Impact of Putative Probiotics on Growth, Behavior, and the Gut Microbiome of Farmed Arctic Char (Salvelinus alpinus)

Type Article
Date 2022-07
Language English
Author(s) Knobloch Stephen1, Skírnisdóttir Sigurlaug1, Dubois Marianne2, Kolypczuk LaetitiaORCID3, Leroi Francoise3, Leeper Alexandra1, 4, Passerini DelphineORCID3, Marteinsson Viggó Þ.1, 5
Affiliation(s) 1 : Microbiology Research Group, Matís ohf., Reykjavík, Iceland
2 : ESBS, University of Strasbourg, Strasbourg, France
3 : EM3B Laboratory, BRM, IFREMER, Nantes, France
4 : Faculty of Biosciences, Department of Animal and Aquaculture Sciences, Norwegian University of Life Sciences, Ås, Norway
5 : Faculty of Food Science and Nutrition, University of Iceland, Reykjavik, Iceland
Source Frontiers In Microbiology (1664-302X) (Frontiers Media SA), 2022-07 , Vol. 13 , P. 912473 (14p.)

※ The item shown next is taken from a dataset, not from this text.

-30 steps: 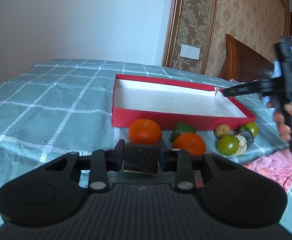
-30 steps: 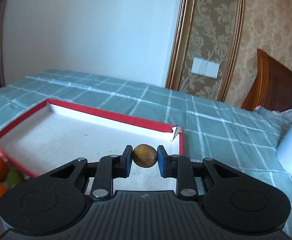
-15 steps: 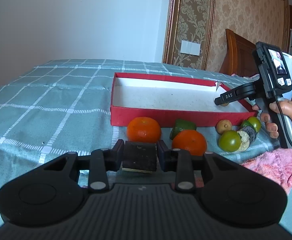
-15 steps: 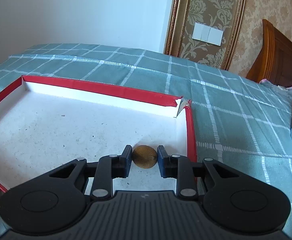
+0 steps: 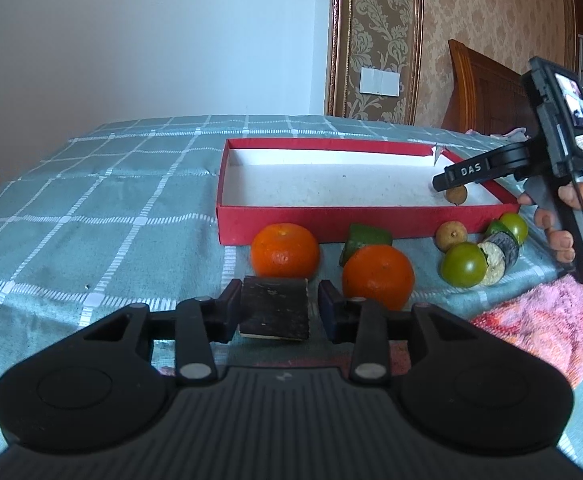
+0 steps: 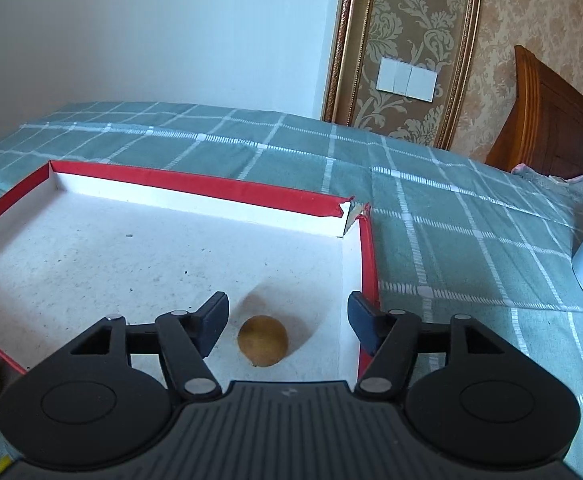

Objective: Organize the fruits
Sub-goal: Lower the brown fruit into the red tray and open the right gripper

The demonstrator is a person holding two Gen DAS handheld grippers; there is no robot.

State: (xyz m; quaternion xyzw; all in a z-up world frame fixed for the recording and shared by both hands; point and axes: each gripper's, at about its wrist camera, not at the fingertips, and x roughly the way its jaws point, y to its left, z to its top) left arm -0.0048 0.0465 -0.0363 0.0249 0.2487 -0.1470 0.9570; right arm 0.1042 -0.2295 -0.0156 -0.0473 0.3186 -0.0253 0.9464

DOI 10.3389/fmicb.2022.912473
Keyword(s) probiotics, aquaculture, gut microbiome, salmonid, Mycoplasma, growth, behavior

Beneficial bacteria promise to promote the health and productivity of farmed fish species. However, the impact on host physiology is largely strain-dependent, and studies on Arctic char (Salvelinus alpinus), a commercially farmed salmonid species, are lacking. In this study, 10 candidate probiotic strains were subjected to in vitro assays, small-scale growth trials, and behavioral analysis with juvenile Arctic char to examine the impact of probiotic supplementation on fish growth, behavior and the gut microbiome. Most strains showed high tolerance to gastric juice and fish bile acid, as well as high auto-aggregation activity, which are important probiotic characteristics. However, they neither markedly altered the core gut microbiome, which was dominated by three bacterial species, nor detectably colonized the gut environment after the 4-week probiotic treatment. Despite a lack of long-term colonization, the presence of the bacterial strains showed either beneficial or detrimental effects on the host through growth rate enhancement or reduction, as well as changes in fish motility under confinement. This study offers insights into the effect of bacterial strains on a salmonid host and highlights three strains, Carnobacterium divergens V41, Pediococcus acidilactici ASG16, and Lactiplantibacillus plantarum ISCAR-07436, for future research into growth promotion of salmonid fish through probiotic supplementation.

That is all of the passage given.